═════ GIVEN MATERIAL ═════

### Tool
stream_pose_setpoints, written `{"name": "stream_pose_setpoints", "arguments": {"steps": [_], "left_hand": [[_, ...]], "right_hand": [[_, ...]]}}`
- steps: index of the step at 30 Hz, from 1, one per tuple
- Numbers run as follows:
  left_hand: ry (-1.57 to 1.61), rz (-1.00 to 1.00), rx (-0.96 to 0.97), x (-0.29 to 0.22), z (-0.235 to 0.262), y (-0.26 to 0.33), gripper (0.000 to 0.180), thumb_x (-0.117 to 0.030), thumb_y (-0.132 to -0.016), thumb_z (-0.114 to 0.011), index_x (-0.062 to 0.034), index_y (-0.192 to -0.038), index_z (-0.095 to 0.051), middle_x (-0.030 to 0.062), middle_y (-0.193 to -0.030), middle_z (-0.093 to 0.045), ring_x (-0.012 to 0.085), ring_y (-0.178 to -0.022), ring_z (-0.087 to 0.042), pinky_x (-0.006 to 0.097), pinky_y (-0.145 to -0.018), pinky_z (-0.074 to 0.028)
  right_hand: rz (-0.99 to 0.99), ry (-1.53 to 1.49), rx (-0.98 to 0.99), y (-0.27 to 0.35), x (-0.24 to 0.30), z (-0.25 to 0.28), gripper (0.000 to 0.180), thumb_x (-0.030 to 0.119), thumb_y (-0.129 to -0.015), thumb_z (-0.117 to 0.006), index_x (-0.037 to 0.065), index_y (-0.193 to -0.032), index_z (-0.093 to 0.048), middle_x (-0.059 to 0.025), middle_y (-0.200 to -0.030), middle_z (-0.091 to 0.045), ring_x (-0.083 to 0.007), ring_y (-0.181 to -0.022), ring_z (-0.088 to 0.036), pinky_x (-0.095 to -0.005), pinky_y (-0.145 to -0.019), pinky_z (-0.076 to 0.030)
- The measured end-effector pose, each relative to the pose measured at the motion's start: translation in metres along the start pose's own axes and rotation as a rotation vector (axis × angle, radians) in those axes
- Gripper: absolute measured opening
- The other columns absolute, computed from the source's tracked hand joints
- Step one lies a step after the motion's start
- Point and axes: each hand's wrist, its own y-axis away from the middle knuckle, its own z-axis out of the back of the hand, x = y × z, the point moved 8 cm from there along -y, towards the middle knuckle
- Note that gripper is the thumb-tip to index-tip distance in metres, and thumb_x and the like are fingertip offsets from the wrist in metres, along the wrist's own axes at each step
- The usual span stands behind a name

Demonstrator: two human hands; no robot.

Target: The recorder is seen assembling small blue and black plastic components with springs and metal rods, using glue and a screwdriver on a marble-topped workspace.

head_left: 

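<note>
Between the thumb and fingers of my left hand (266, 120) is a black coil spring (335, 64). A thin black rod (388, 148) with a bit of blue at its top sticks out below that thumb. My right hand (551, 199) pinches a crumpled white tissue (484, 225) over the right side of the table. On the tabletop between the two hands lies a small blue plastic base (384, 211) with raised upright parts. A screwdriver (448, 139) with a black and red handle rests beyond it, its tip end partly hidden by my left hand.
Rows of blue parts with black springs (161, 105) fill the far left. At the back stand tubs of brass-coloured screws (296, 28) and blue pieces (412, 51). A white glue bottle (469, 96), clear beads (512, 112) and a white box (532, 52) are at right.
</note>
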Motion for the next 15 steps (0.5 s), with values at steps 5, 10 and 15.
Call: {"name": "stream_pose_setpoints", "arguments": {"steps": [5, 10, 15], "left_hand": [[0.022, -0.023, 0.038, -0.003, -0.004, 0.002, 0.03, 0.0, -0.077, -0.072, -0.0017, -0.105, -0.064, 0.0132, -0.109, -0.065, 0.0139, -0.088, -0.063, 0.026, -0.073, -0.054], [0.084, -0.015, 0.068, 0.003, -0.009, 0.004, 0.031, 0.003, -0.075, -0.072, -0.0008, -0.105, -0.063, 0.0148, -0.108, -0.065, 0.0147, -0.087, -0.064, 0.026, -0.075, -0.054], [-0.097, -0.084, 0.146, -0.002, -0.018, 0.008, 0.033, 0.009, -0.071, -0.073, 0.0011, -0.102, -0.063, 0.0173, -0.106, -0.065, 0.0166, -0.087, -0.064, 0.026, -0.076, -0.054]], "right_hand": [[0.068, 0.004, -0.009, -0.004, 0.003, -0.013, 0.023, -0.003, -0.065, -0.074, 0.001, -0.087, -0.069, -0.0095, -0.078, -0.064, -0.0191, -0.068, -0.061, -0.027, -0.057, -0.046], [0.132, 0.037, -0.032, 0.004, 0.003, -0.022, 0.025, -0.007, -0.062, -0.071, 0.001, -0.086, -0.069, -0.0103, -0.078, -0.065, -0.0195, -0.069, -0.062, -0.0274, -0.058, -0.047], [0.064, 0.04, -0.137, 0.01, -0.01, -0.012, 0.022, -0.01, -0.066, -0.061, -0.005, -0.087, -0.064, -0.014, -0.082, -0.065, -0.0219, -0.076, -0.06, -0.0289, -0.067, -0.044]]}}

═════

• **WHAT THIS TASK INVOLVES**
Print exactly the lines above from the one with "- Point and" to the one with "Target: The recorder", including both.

• **RESPONSE AREA**
- Point and axes: each hand's wrist, its own y-axis away from the middle knuckle, its own z-axis out of the back of the hand, x = y × z, the point moved 8 cm from there along -y, towards the middle knuckle
- Note that gripper is the thumb-tip to index-tip distance in metres, and thumb_x and the like are fingertip offsets from the wrist in metres, along the wrist's own axes at each step
- The usual span stands behind a name

Demonstrator: two human hands; no robot.

Target: The recorder is seen assembling small blue and black plastic components with springs and metal rods, using glue and a screwdriver on a marble-topped workspace.

Nothing else is required to complete this exercise.